Ruth Porat couldn’t have been clearer: Alphabet Inc’s chief financial officer said on Thursday that Google’s parent needed to step up investment to boost traffic.
Analysts agreed. Investors weren’t so sure.
The company’s shares closed down 5.46 percent at $737.42 on Friday, their biggest one-day percentage drop since October 2012.
The search giant’s first-quarter earnings fell short of estimates, largely because it spent more to build traffic for its mobile advertising services.
Analysts, though, focused on the 20 percent rise in revenue from Google’s websites, a key metric that met most expectations.
“When the misses are more headline than real. And fundamental trends are intrinsically impressive. And valuation looks compelling. Then that’s when you buy,” RBC Capital Markets analyst Mark Mahaney said in a client note.
Susquehanna Financial Group analysts agreed. “While headline numbers missed, the key revenue number was fine,” they wrote.
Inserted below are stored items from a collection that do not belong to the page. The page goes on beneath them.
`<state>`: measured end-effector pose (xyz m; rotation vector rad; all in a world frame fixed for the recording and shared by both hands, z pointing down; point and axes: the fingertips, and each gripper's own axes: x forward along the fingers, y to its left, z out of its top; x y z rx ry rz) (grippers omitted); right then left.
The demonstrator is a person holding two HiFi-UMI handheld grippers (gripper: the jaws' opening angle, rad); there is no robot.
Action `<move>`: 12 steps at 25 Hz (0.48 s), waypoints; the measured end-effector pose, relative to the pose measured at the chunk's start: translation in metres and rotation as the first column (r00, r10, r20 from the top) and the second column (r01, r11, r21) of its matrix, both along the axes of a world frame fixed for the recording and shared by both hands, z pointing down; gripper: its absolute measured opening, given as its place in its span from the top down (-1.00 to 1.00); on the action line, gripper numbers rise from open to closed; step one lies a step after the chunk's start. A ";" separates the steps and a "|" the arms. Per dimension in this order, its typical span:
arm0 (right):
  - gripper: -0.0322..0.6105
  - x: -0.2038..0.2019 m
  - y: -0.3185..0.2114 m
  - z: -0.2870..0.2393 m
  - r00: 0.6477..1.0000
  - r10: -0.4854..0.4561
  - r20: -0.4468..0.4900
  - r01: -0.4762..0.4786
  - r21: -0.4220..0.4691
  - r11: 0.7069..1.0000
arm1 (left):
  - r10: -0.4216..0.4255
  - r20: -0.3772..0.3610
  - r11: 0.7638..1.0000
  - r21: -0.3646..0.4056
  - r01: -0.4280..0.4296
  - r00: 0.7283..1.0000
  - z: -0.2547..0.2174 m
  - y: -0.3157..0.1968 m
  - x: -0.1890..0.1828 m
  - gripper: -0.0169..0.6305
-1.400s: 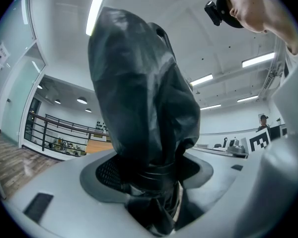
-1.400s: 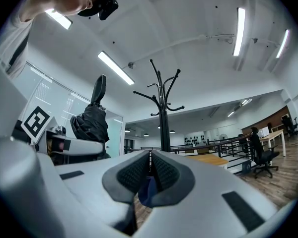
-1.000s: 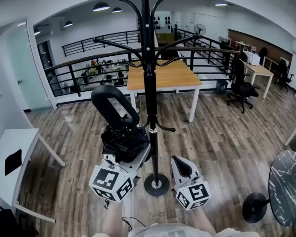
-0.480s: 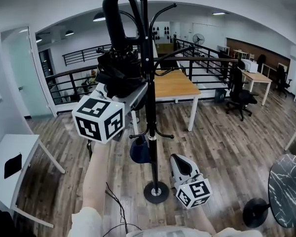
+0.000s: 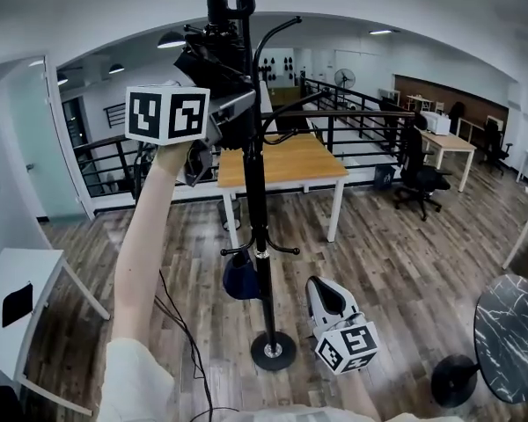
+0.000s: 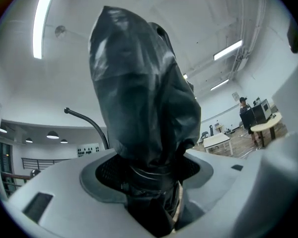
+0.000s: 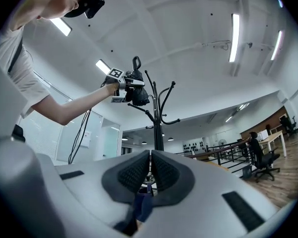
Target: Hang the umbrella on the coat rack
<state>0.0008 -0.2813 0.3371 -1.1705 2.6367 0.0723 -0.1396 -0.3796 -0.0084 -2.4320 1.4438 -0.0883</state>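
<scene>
Left gripper point(image 5: 232, 105): jaws wide apart but clamped on the folded umbrella point(image 5: 213, 60). The pads press both sides of the banded neck below the fabric bundle.
Grip quality: firm, by my reading. The bundle fills the gap and shows no slack in the left gripper view.
Umbrella, place: top centre of the head view, just left of the coat rack point(image 5: 257, 209) pole, up among its top hooks point(image 5: 277, 26).
Umbrella, axis: long axis roughly upright, across the gripper's line. The handle loop point(image 7: 136, 63) points up and the fabric bundle sits under it.
Right gripper point(image 5: 322, 288): lower centre-right of the head view, low beside the rack's foot. Its pads are together with nothing between them.
Step in hand: bringing the loop to a hook; it does not look hung yet.
Doing it well: keep the loop's opening facing a hook tip. Carry it just above the tip, move across, then lower until the hook bears the weight. Only then ease the jaws off.
Poor view: the head view crops the loop's top, so its clearance from the nearest hook is uncertain.
</scene>
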 end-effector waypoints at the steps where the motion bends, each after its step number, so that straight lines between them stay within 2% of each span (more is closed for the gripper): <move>1: 0.80 0.003 -0.001 0.000 1.000 0.008 0.005 -0.008 -0.001 1.000 | 0.010 -0.016 1.000 -0.020 -0.010 1.000 -0.004 -0.006 0.000 0.00; 3: 0.80 0.008 -0.003 -0.001 1.000 0.022 0.014 -0.022 -0.003 1.000 | 0.010 -0.034 0.999 -0.050 -0.011 0.999 -0.010 -0.020 -0.001 0.00; 8: 0.80 0.020 -0.006 0.001 0.998 0.051 0.035 -0.050 -0.009 0.999 | -0.031 -0.017 0.994 -0.103 0.029 0.999 -0.003 -0.045 -0.007 0.00; 12: 0.80 0.026 -0.009 0.003 0.997 0.060 0.040 -0.059 -0.017 0.998 | -0.033 -0.026 0.989 -0.148 0.028 0.999 0.006 -0.059 -0.007 0.00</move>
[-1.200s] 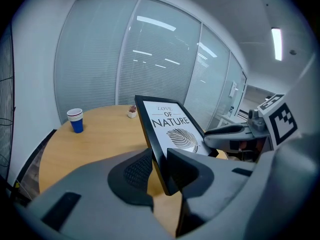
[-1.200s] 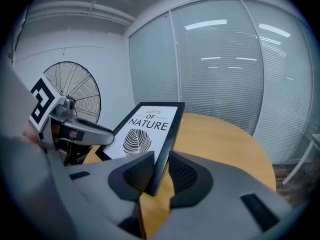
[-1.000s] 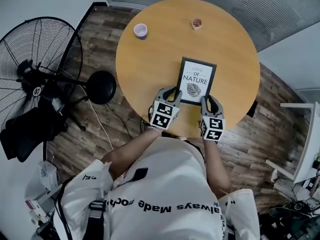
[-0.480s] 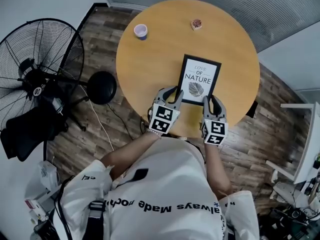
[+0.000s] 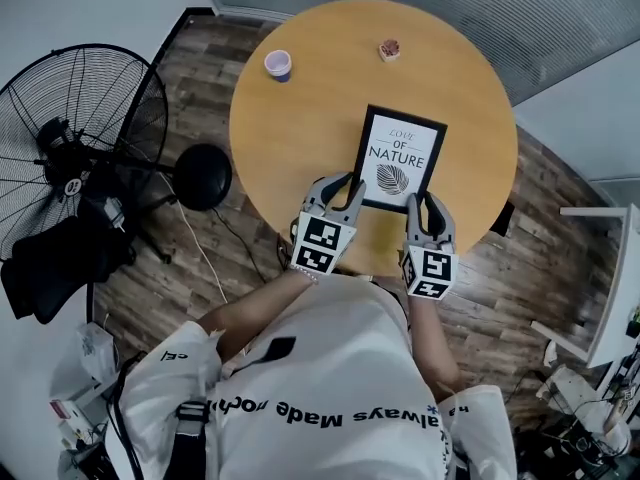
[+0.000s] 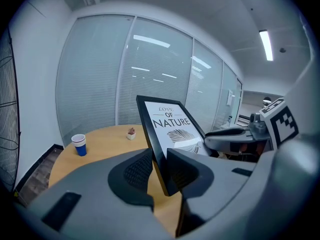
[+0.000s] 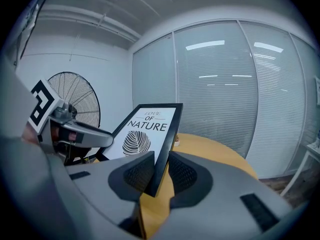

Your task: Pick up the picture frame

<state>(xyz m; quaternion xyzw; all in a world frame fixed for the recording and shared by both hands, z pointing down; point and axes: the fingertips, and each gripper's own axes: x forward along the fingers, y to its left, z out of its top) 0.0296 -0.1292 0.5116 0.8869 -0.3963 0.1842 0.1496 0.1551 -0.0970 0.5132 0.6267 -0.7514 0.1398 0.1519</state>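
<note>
Left tongs [image 6: 159,169] closed on the near edge of the black picture frame [image 6: 172,126], pads on both faces. Frame tilted, its near corner clear of the wooden surface [image 6: 105,146]. Print reads "LOVE OF NATURE" above a leaf. Right tongs [image 6: 225,136] at the frame's far side. Blue cup [image 6: 79,145] and small potted plant [image 6: 131,133] stand apart on the surface behind.

A round wooden table [image 5: 320,98] stands on dark plank flooring [image 5: 150,298], close to a glass partition [image 5: 560,18] shuttered with pale blinds. To one side is a large black pedestal fan [image 5: 80,128] — its round base [image 5: 203,175] just beside the table's edge. A white wall [image 5: 80,3] lies behind it; strip lights [image 6: 266,45] glow along the ceiling.
</note>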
Several brokerages, including Susquehanna, cut their price targets on Alphabet, but maintained “buy” recommendations.
RBC maintained its $1,000 price target.
The same drivers that are helping Alphabet’s revenue growth – mobile, buying and selling of automated ads and YouTube – are bringing with them slightly higher costs that could continue in the short term, Canaccord Genuity analysts wrote in a note.
Alphabet said traffic acquisition costs totaled $3.8 billion and accounted for 21 percent of ad revenue in the first quarter, reflecting the ongoing shift to mobile and the growing importance of automated, or “programmatic”, advertising.
At its core, Mahaney said, Alphabet is largely an advertising company and the strength of this business continued to show in the quarter, with a high rate of absolute growth – “no small feat on a nearly $70 billion ad business.”
Google’s ad revenue rose 16.2 percent to $18.02 billion in the quarter while the number of ads jumped 29 percent.
“We feel this was a solid quarter, but the ‘least good’ of the past five, each one of which took the stock higher,” Canaccord analysts said.
At least 11 brokerages cut their price targets on the stock, by as much as $80, but none downgraded the stock.
Macquarie and Deutsche Bank raised their price targets by $20 – Deutsche Bank to $1,100 and Macquarie to $890.
Of the 51 analysts covering the stock, 48 rate it “buy” or higher and three have a “hold”. No one recommends selling.
Up to Thursday’s close, Alphabet’s shares had risen 42 percent in the past year.